## Task prompt
Exact reproduction is required for all entries.

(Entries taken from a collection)
○ ○ ○ ○ ○ ○ ○
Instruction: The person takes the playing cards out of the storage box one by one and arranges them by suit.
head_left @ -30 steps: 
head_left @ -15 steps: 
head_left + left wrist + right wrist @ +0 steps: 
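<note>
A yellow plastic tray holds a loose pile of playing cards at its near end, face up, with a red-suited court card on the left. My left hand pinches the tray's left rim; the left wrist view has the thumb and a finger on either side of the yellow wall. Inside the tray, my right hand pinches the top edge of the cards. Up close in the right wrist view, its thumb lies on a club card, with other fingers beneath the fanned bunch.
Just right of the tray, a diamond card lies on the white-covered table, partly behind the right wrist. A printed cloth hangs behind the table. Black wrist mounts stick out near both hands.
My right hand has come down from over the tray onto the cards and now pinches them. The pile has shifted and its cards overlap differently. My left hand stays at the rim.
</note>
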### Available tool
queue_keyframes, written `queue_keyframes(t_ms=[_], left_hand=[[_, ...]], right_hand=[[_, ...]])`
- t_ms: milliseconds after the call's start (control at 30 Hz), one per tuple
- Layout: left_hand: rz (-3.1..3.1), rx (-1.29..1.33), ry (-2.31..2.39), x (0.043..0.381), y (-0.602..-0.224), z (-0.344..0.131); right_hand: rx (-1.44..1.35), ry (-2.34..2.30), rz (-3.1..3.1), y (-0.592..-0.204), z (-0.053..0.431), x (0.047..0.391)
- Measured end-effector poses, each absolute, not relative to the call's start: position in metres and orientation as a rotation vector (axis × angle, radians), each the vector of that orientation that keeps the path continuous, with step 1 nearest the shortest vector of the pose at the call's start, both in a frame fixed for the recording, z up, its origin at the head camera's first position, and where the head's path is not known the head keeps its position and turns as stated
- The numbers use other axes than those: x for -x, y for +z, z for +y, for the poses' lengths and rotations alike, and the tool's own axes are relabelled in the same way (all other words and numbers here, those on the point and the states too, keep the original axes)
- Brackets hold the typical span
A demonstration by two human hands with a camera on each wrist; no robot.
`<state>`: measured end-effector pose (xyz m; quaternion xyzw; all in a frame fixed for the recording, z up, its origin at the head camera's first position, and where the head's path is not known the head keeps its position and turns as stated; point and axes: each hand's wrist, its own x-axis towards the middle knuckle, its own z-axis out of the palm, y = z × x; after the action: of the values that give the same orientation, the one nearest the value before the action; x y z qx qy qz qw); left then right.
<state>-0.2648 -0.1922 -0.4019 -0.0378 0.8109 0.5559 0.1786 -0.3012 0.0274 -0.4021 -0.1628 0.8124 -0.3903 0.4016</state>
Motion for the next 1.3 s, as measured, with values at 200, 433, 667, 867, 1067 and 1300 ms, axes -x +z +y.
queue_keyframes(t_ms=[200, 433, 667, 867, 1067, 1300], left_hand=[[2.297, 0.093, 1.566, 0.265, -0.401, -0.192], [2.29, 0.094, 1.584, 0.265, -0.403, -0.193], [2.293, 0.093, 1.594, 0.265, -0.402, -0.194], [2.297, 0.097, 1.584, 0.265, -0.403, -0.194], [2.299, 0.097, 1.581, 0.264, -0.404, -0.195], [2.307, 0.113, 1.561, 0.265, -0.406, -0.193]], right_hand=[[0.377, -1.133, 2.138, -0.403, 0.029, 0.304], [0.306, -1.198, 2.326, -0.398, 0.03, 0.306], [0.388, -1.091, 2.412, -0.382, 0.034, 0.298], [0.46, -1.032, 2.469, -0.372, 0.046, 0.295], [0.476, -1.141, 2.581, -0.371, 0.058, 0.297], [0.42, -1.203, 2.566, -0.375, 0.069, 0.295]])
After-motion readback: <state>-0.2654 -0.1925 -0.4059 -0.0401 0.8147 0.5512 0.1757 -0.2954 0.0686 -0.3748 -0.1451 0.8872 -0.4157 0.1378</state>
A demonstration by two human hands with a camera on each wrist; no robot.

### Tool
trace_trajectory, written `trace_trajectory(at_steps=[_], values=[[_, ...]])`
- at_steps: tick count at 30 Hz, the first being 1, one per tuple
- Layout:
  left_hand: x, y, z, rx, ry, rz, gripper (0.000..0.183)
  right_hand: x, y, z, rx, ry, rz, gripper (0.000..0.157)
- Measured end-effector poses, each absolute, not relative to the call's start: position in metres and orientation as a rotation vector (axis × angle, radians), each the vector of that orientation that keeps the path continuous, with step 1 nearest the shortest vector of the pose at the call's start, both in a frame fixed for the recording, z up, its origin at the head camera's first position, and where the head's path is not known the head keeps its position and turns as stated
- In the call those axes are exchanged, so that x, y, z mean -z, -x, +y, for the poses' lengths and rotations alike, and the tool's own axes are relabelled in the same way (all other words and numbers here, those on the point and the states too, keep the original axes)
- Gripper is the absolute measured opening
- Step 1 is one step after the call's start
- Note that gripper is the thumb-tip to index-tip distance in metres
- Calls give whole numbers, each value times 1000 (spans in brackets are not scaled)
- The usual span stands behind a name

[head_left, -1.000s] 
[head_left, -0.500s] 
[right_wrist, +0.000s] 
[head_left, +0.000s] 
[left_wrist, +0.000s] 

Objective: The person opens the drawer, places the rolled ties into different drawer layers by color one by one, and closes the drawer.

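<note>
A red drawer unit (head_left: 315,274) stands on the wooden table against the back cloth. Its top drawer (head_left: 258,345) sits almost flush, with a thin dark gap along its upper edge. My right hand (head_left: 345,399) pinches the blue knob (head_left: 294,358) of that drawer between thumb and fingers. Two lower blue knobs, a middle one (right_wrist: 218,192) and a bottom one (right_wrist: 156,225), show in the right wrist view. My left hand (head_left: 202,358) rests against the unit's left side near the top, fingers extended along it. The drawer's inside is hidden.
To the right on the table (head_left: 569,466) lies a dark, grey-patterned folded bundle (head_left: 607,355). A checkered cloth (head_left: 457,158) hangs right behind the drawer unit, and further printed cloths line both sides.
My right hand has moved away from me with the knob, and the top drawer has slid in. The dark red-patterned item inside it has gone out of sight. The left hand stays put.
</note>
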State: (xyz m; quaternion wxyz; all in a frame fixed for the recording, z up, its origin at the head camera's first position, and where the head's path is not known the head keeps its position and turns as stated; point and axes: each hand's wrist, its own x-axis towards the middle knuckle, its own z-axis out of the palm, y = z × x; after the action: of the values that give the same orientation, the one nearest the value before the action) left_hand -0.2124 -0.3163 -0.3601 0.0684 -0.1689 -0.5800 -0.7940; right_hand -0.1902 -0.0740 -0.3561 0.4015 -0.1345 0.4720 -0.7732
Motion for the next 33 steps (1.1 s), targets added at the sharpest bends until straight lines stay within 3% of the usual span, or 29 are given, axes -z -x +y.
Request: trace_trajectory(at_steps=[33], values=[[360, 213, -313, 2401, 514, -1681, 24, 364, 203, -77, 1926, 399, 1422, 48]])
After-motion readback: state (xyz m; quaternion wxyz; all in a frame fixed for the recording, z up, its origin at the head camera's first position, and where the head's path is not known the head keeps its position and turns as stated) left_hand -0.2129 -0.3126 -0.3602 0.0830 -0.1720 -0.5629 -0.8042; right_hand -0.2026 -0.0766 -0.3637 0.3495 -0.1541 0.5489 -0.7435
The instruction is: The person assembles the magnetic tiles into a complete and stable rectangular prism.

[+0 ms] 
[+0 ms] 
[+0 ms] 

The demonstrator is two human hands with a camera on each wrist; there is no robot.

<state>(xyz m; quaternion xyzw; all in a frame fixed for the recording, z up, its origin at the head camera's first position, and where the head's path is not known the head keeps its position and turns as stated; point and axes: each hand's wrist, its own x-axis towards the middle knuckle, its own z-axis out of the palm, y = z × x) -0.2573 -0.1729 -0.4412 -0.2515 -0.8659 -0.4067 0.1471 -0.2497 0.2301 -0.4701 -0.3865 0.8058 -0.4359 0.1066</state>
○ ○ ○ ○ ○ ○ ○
## Expected answer
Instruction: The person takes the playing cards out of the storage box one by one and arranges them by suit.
head_left @ -30 steps: 
head_left @ -15 steps: 
head_left + left wrist + right wrist @ +0 steps: 
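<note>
A yellow plastic tray holds a loose pile of playing cards at its near end, face up, with a red-suited court card on the left. My left hand pinches the tray's left rim; the left wrist view has the thumb and a finger on either side of the yellow wall. Inside the tray, my right hand pinches the top edge of the cards. Up close in the right wrist view, its thumb lies on a club card, with other fingers beneath the fanned bunch.
Just right of the tray, a diamond card lies on the white-covered table, partly behind the right wrist. A printed cloth hangs behind the table. Black wrist mounts stick out near both hands.
My right hand has come down from over the tray onto the cards and now pinches them. The pile has shifted and its cards overlap differently. My left hand stays at the rim.
</note>
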### Available tool
queue_keyframes, written `queue_keyframes(t_ms=[_], left_hand=[[_, ...]], right_hand=[[_, ...]])`
- t_ms: milliseconds after the call's start (control at 30 Hz), one per tuple
- Layout: left_hand: rz (-3.1..3.1), rx (-1.29..1.33), ry (-2.31..2.39), x (0.043..0.381), y (-0.602..-0.224), z (-0.344..0.131); right_hand: rx (-1.44..1.35), ry (-2.34..2.30), rz (-3.1..3.1), y (-0.592..-0.204), z (-0.053..0.431), x (0.047..0.391)
- Measured end-effector poses, each absolute, not relative to the call's start: position in metres and orientation as a rotation vector (axis × angle, radians), each the vector of that orientation that keeps the path continuous, with step 1 nearest the shortest vector of the pose at the call's start, both in a frame fixed for the recording, z up, its origin at the head camera's first position, and where the head's path is not known the head keeps its position and turns as stated
- The numbers use other axes than those: x for -x, y for +z, z for +y, for the poses' lengths and rotations alike, and the tool's own axes are relabelled in the same way (all other words and numbers here, those on the point and the states too, keep the original axes)
- Brackets hold the typical span
A demonstration by two human hands with a camera on each wrist; no robot.
`<state>`: measured end-effector pose (xyz m; quaternion xyzw; all in a frame fixed for the recording, z up, its origin at the head camera's first position, and where the head's path is not known the head keeps its position and turns as stated; point and axes: each hand's wrist, its own x-axis towards the middle knuckle, its own z-axis out of the palm, y = z × x; after the action: of the values that give the same orientation, the one nearest the value before the action; x y z qx qy qz qw); left then right.
<state>-0.2648 -0.1922 -0.4019 -0.0378 0.8109 0.5559 0.1786 -0.3012 0.0274 -0.4021 -0.1628 0.8124 -0.3903 0.4016</state>
Motion for the next 1.3 s, as measured, with values at 200, 433, 667, 867, 1067 and 1300 ms, axes -x +z +y.
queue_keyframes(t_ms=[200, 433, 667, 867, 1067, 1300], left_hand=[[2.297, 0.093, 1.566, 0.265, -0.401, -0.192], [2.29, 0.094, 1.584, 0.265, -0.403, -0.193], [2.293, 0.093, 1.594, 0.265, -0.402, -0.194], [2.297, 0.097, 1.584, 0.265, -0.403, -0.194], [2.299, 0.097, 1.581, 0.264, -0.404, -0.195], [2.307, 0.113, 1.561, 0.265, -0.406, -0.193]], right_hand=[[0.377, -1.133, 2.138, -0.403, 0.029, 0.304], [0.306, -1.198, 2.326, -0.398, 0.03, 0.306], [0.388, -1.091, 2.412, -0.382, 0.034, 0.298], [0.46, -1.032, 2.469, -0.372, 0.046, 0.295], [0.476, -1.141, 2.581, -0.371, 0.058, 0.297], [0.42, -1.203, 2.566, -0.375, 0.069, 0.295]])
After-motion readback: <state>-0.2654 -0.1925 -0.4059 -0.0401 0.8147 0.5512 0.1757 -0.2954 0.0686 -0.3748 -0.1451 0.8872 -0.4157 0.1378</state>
A demonstration by two human hands with a camera on each wrist; no robot.

### Tool
trace_trajectory, written `trace_trajectory(at_steps=[_], values=[[_, ...]])`
- at_steps: tick count at 30 Hz, the first being 1, one per tuple
- Layout:
  left_hand: x, y, z, rx, ry, rz, gripper (0.000..0.183)
  right_hand: x, y, z, rx, ry, rz, gripper (0.000..0.157)
- Measured end-effector poses, each absolute, not relative to the call's start: position in metres and orientation as a rotation vector (axis × angle, radians), each the vector of that orientation that keeps the path continuous, with step 1 nearest the shortest vector of the pose at the call's start, both in a frame fixed for the recording, z up, its origin at the head camera's first position, and where the head's path is not known the head keeps its position and turns as stated
- In the call those axes are exchanged, so that x, y, z mean -z, -x, +y, for the poses' lengths and rotations alike, and the tool's own axes are relabelled in the same way (all other words and numbers here, those on the point and the states too, keep the original axes)
- Gripper is the absolute measured opening
- Step 1 is one step after the call's start
- Note that gripper is the thumb-tip to index-tip distance in metres
- Calls give whole numbers, each value times 1000 (spans in brackets are not scaled)
- The usual span stands behind a name

[head_left, -1.000s] 
[head_left, -0.500s] 
[right_wrist, +0.000s] 
[head_left, +0.000s] 
[left_wrist, +0.000s] 

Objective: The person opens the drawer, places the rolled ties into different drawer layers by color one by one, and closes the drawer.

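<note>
A red drawer unit (head_left: 315,274) stands on the wooden table against the back cloth. Its top drawer (head_left: 258,345) sits almost flush, with a thin dark gap along its upper edge. My right hand (head_left: 345,399) pinches the blue knob (head_left: 294,358) of that drawer between thumb and fingers. Two lower blue knobs, a middle one (right_wrist: 218,192) and a bottom one (right_wrist: 156,225), show in the right wrist view. My left hand (head_left: 202,358) rests against the unit's left side near the top, fingers extended along it. The drawer's inside is hidden.
To the right on the table (head_left: 569,466) lies a dark, grey-patterned folded bundle (head_left: 607,355). A checkered cloth (head_left: 457,158) hangs right behind the drawer unit, and further printed cloths line both sides.
My right hand has moved away from me with the knob, and the top drawer has slid in. The dark red-patterned item inside it has gone out of sight. The left hand stays put.
</note>
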State: (xyz m; quaternion wxyz; all in a frame fixed for the recording, z up, its origin at the head camera's first position, and where the head's path is not known the head keeps its position and turns as stated; point and axes: each hand's wrist, its own x-axis towards the middle knuckle, its own z-axis out of the palm, y = z × x; after the action: of the values that give the same orientation, the one nearest the value before the action) left_hand -0.2124 -0.3163 -0.3601 0.0684 -0.1689 -0.5800 -0.7940; right_hand -0.1902 -0.0740 -0.3561 0.4015 -0.1345 0.4720 -0.7732
Motion for the next 33 steps (1.1 s), targets added at the sharpest bends until straight lines stay within 3% of the usual span, or 29 are given, axes -z -x +y.
Request: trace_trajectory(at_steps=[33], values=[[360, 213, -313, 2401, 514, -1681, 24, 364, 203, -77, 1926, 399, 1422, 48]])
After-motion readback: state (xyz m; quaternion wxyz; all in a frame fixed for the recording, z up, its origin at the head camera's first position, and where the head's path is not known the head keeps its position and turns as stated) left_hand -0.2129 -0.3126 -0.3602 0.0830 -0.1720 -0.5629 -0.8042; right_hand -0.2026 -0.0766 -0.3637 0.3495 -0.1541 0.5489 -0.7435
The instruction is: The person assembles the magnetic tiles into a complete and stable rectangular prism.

[+0 ms] 
[+0 ms] 
[+0 ms] 

The demonstrator is two human hands with a camera on each wrist; there is no robot.

<state>(xyz m; quaternion xyzw; all in a frame fixed for the recording, z up, its origin at the head camera's first position, and where the head's path is not known the head keeps its position and turns as stated; point and axes: each hand's wrist, its own x-axis towards the middle knuckle, its own z-axis out of the palm, y = z × x) -0.2573 -0.1729 -0.4412 -0.2515 -0.8659 -0.4067 0.1471 -0.2497 0.2301 -0.4701 -0.3865 0.8058 -0.4359 0.1066</state>

This exercise is finished.